=== Begin Enclosure ===

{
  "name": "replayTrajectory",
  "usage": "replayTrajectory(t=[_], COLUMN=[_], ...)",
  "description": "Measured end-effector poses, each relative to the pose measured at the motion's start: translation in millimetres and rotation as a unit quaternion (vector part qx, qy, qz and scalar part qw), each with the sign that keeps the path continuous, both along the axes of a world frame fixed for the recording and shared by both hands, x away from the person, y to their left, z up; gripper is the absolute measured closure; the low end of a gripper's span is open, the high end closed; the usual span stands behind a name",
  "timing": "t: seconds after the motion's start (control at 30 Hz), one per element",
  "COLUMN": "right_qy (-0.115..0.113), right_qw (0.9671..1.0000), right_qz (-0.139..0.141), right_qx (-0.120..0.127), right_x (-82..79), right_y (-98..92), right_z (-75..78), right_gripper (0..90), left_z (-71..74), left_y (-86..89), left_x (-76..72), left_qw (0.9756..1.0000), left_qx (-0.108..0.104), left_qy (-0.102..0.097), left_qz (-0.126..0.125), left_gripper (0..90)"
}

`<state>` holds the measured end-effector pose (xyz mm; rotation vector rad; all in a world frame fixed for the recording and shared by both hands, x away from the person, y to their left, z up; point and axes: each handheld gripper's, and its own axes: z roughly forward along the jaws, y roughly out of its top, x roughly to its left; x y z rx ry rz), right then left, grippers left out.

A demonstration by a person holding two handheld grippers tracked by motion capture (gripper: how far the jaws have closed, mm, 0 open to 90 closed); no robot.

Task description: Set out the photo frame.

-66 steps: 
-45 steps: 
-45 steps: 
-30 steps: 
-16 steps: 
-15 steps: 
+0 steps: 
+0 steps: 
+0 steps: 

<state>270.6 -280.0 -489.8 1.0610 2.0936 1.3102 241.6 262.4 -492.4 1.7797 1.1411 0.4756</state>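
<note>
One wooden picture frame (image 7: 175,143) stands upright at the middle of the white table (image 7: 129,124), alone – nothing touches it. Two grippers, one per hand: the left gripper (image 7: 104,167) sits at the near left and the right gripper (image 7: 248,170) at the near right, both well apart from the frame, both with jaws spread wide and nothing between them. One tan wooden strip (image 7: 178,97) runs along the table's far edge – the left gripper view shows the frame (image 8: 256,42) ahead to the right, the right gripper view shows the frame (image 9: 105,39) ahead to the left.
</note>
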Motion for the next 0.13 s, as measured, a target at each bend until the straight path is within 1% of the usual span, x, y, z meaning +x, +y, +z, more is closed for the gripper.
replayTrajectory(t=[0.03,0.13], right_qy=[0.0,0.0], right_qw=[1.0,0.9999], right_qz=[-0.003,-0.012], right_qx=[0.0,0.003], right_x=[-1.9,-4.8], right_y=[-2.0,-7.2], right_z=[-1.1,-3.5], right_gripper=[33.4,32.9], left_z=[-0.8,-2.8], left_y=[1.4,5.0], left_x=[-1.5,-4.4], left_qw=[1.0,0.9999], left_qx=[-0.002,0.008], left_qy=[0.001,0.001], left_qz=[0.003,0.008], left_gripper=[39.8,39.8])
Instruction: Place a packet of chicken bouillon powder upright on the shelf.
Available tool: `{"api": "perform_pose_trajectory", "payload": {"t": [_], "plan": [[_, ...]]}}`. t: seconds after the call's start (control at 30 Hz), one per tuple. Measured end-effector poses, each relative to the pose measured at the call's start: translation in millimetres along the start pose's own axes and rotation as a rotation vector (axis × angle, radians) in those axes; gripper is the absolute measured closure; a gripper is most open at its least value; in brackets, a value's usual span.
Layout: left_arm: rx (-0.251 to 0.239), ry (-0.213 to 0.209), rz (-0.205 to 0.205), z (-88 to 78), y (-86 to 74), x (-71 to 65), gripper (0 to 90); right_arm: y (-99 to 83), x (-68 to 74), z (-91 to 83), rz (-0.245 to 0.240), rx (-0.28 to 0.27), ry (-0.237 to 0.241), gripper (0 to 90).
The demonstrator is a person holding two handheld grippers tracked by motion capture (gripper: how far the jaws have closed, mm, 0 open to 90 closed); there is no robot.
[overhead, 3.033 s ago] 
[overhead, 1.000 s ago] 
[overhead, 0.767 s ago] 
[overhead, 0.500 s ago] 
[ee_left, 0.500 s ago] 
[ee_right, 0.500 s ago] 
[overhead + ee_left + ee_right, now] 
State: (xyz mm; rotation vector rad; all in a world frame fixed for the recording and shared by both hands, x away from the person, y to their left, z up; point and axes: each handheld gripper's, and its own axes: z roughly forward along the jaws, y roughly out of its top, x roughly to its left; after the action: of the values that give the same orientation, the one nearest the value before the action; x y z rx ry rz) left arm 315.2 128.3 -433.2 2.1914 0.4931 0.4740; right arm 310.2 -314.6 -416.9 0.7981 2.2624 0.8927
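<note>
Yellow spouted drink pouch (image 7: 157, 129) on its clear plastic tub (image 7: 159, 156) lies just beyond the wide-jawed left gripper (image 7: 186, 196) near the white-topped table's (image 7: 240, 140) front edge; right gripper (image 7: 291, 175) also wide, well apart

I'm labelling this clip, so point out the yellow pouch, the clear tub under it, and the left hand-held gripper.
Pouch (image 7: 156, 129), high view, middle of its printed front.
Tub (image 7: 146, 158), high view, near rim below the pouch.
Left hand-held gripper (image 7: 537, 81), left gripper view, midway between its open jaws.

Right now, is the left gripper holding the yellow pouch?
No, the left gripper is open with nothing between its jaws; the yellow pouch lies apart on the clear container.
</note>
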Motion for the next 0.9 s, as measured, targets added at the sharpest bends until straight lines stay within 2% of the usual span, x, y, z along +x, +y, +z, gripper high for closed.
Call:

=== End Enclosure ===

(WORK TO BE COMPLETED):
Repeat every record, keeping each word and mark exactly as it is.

(EXPECTED ANSWER):
{
  "name": "replayTrajectory",
  "usage": "replayTrajectory(t=[_], COLUMN=[_], ...)",
  "description": "Measured end-effector poses, each relative to the pose measured at the motion's start: translation in millimetres and rotation as a unit quaternion (vector part qx, qy, qz and scalar part qw), each with the sign that keeps the path continuous, both along the axes of a world frame fixed for the recording and shared by both hands, x away from the person, y to their left, z up; gripper is the absolute measured closure; the low end of a gripper's span is open, the high end closed; the usual span stands behind a name",
  "timing": "t: seconds after the motion's start (control at 30 Hz), one per element",
  "COLUMN": "right_qy (-0.115..0.113), right_qw (0.9671..1.0000), right_qz (-0.139..0.141), right_qx (-0.120..0.127), right_x (-82..79), right_y (-98..92), right_z (-75..78), right_gripper (0..90), left_z (-71..74), left_y (-86..89), left_x (-76..72), left_qw (0.9756..1.0000), left_qx (-0.108..0.104), left_qy (-0.102..0.097), left_qz (-0.126..0.125), left_gripper (0..90)"
}

`<state>` holds the measured end-effector pose (xyz mm; rotation vector rad; all in a world frame fixed for the recording and shared by both hands, x away from the person, y to their left, z up; point and axes: each handheld gripper's, and its own axes: z roughly forward along the jaws, y roughly out of its top, x roughly to its left; x y z rx ry rz), right then left, grippers left out.

A demonstration by a person holding two handheld grippers tracked by motion capture (gripper: how far the jaws have closed, mm, 0 open to 90 closed); no robot.

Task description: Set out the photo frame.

-66 steps: 
-45 steps: 
-45 steps: 
-30 steps: 
-16 steps: 
-15 steps: 
+0 steps: 
+0 steps: 
+0 steps: 

<state>270.6 -280.0 -489.8 1.0610 2.0936 1.3102 241.6 262.4 -492.4 1.7797 1.1411 0.4756</state>
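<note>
One wooden picture frame (image 7: 175,143) stands upright at the middle of the white table (image 7: 129,124), alone – nothing touches it. Two grippers, one per hand: the left gripper (image 7: 104,167) sits at the near left and the right gripper (image 7: 248,170) at the near right, both well apart from the frame, both with jaws spread wide and nothing between them. One tan wooden strip (image 7: 178,97) runs along the table's far edge – the left gripper view shows the frame (image 8: 256,42) ahead to the right, the right gripper view shows the frame (image 9: 105,39) ahead to the left.
</note>
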Motion for the next 0.13 s, as measured, a target at each bend until the straight path is within 1% of the usual span, x, y, z meaning +x, +y, +z, more is closed for the gripper.
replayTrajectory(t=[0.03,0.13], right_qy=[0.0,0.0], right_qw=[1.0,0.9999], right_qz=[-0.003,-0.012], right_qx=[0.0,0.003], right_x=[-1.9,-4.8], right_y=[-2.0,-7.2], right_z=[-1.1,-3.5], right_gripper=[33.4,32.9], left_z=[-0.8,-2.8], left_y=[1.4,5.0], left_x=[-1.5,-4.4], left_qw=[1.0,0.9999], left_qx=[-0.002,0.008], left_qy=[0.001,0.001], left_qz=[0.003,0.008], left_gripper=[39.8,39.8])
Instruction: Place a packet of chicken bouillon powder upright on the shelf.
Available tool: `{"api": "perform_pose_trajectory", "payload": {"t": [_], "plan": [[_, ...]]}}`. t: seconds after the call's start (control at 30 Hz), one per tuple. Measured end-effector poses, each relative to the pose measured at the call's start: translation in millimetres along the start pose's own axes and rotation as a rotation vector (axis × angle, radians) in those axes; gripper is the absolute measured closure; a gripper is most open at its least value; in brackets, a value's usual span.
Layout: left_arm: rx (-0.251 to 0.239), ry (-0.213 to 0.209), rz (-0.205 to 0.205), z (-88 to 78), y (-86 to 74), x (-71 to 65), gripper (0 to 90); right_arm: y (-99 to 83), x (-68 to 74), z (-91 to 83), rz (-0.245 to 0.240), rx (-0.28 to 0.27), ry (-0.237 to 0.241), gripper (0 to 90).
The demonstrator is a person holding two handheld grippers tracked by motion capture (gripper: how far the jaws have closed, mm, 0 open to 90 closed); there is no robot.
[overhead, 3.033 s ago] 
[overhead, 1.000 s ago] 
[overhead, 0.767 s ago] 
[overhead, 0.500 s ago] 
[ee_left, 0.500 s ago] 
[ee_right, 0.500 s ago] 
[overhead + ee_left + ee_right, now] 
State: (xyz mm; rotation vector rad; all in a world frame fixed for the recording and shared by both hands, x away from the person, y to their left, z up; point and axes: each handheld gripper's, and its own axes: z roughly forward along the jaws, y roughly out of its top, x roughly to its left; after the action: of the values that give the same orientation, the one nearest the value before the action; x y z rx ry rz) left arm 315.2 128.3 -433.2 2.1914 0.4931 0.4740; right arm 310.2 -314.6 -416.9 0.7981 2.2624 0.8927
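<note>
Yellow spouted drink pouch (image 7: 157, 129) on its clear plastic tub (image 7: 159, 156) lies just beyond the wide-jawed left gripper (image 7: 186, 196) near the white-topped table's (image 7: 240, 140) front edge; right gripper (image 7: 291, 175) also wide, well apart

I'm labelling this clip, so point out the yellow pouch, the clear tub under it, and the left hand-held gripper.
Pouch (image 7: 156, 129), high view, middle of its printed front.
Tub (image 7: 146, 158), high view, near rim below the pouch.
Left hand-held gripper (image 7: 537, 81), left gripper view, midway between its open jaws.

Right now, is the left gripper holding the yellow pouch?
No, the left gripper is open with nothing between its jaws; the yellow pouch lies apart on the clear container.
</note>
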Motion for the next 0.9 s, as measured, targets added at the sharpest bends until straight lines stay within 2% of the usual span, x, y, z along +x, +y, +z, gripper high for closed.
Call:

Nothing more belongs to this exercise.